BEGIN Recorded information

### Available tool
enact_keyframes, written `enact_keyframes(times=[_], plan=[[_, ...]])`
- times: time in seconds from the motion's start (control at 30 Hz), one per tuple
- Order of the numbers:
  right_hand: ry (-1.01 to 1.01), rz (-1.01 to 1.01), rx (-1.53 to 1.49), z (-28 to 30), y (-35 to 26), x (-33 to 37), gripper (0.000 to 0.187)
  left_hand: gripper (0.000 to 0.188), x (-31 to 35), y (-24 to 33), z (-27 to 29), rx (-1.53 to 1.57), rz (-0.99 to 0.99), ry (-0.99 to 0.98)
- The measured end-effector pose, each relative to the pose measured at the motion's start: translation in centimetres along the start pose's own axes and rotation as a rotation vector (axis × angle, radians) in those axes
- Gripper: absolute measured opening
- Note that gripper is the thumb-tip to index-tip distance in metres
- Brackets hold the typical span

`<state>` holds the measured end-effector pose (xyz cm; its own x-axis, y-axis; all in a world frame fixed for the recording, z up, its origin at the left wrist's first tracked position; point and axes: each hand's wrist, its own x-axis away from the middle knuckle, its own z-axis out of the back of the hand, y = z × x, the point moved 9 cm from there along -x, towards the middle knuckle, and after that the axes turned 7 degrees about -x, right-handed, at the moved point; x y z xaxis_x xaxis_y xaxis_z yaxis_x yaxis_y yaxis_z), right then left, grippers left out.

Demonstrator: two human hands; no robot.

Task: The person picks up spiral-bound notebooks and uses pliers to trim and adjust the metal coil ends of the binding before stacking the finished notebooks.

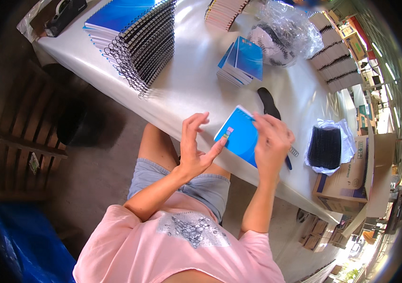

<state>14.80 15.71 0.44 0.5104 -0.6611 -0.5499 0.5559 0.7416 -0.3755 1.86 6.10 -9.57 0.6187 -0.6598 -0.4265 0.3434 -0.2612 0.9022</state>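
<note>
A small notebook with a blue cover lies at the table's near edge, with a row of holes or coil along its upper edge. My left hand is open at its left side, fingers apart and raised; the thumb tip reaches over the cover beside a small coloured label. My right hand is bent over the notebook's right side, fingers closed together near the upper corner; what they hold is hidden. Just right of that hand shows a short wire coil. Beyond it lies a black tool-like object, partly covered by the hand.
A tall stack of coil-bound blue notebooks stands at the back left. Small blue notebooks are piled mid-table, near a clear plastic bag with coils. Black coils on paper sit by a cardboard box at right.
</note>
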Motion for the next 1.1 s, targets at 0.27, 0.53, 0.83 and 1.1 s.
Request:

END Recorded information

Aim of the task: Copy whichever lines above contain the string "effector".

Result for this task:
- The measured end-effector pose, each relative to the pose measured at the motion's start: translation in centimetres along the start pose's own axes and rotation as a rotation vector (axis × angle, radians) in those axes
`<state>` holds the measured end-effector pose (xyz cm; its own x-axis, y-axis; all in a world frame fixed for the recording, z up, its origin at the left wrist's first tracked position; point and axes: each hand's wrist, its own x-axis away from the middle knuckle, its own z-axis out of the back of the hand, y = z × x, the point moved 9 cm from there along -x, towards the middle knuckle, and after that the axes turned 7 degrees about -x, right-handed, at the moved point; x y z xaxis_x xaxis_y xaxis_z yaxis_x yaxis_y yaxis_z), right then left, grippers left out.

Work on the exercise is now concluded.